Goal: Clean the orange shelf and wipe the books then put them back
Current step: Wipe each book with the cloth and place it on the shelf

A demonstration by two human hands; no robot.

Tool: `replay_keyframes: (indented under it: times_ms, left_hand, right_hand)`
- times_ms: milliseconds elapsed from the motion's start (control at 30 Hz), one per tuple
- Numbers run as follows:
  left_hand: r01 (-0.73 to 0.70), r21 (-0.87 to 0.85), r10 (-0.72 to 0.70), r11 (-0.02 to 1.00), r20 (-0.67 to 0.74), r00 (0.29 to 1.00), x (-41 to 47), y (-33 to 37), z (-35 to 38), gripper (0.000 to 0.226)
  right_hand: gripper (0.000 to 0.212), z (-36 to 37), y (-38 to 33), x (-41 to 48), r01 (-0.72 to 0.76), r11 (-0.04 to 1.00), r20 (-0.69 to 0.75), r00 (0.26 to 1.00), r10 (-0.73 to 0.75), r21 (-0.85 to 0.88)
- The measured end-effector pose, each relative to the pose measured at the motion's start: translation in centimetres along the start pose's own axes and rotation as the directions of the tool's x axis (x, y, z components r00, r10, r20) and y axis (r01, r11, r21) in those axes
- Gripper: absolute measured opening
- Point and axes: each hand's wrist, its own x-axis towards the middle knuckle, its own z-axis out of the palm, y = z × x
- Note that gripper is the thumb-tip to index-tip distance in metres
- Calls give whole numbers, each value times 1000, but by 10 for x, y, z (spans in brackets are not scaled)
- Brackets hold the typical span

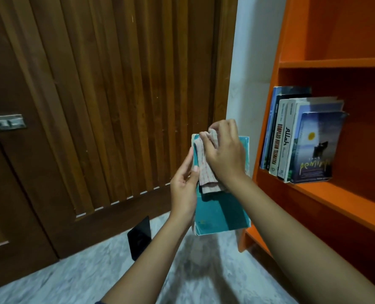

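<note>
— So, which step is this?
— Wiping a book. The left hand (185, 187) curls round the edge of a teal paperback book (223, 213), held upright beside the orange wooden shelf (335, 62). The right hand (222, 156) pinches a checked pink-and-white cloth (206, 170) against its cover.
— Next?
— Probably finishing the cover, then slotting it beside the upright row of books (302, 139).

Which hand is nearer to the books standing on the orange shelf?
The right hand. It grips the checked cloth on the cover of the teal book, just left of the standing books. The left hand holds that book's left edge, farther from them.
</note>
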Motion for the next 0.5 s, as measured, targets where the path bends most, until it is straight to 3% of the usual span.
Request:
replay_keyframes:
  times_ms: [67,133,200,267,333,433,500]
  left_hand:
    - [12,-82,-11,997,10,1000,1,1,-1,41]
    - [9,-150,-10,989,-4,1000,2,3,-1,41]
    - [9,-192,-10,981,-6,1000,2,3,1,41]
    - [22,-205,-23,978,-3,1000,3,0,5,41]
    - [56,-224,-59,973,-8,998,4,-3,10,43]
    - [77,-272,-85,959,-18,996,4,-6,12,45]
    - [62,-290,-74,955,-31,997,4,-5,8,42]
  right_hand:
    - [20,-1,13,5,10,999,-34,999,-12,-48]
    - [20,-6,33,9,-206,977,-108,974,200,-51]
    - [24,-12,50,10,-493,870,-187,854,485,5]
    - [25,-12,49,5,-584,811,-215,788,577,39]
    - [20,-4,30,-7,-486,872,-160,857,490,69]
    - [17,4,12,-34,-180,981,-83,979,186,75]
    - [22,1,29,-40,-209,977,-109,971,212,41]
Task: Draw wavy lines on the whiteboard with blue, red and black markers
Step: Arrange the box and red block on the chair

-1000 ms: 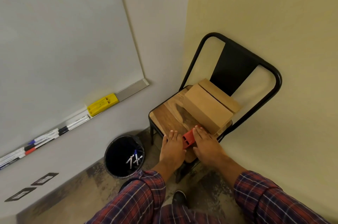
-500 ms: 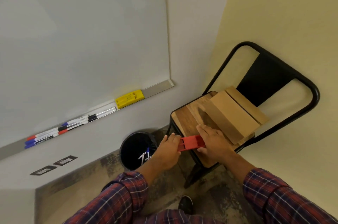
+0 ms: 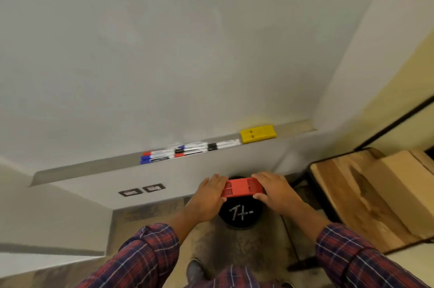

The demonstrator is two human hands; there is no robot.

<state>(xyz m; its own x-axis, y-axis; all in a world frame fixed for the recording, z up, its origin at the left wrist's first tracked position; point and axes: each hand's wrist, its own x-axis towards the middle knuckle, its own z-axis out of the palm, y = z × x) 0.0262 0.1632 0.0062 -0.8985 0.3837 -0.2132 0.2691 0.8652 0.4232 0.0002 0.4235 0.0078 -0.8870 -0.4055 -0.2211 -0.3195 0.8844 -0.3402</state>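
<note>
A blank whiteboard fills the upper view. Its grey ledge carries several markers with blue, red and black caps, lying in a loose row. A yellow eraser sits on the ledge to their right. Below the ledge, I hold a flat red plastic piece between both hands. My left hand grips its left end and my right hand grips its right end, fingers curled over its edges.
A black waste bin with discarded markers inside stands on the floor under my hands. A wooden chair with a cardboard box on its seat stands at the right, against a yellow wall. Two wall sockets sit low on the wall.
The red piece has been lifted off the chair seat and carried left, now held over the bin. My view has swung left from the chair to face the whiteboard.
</note>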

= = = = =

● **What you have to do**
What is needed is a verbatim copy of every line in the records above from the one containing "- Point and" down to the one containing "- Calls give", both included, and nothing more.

● **Exercise output**
- Point and axes: each hand's wrist, its own x-axis towards the middle knuckle, its own z-axis out of the palm, y = z × x
- Note that gripper is the thumb-tip to index-tip distance in metres
- Calls give whole numbers, each value times 1000, but by 10 for x, y, z (spans in brackets are not scaled)

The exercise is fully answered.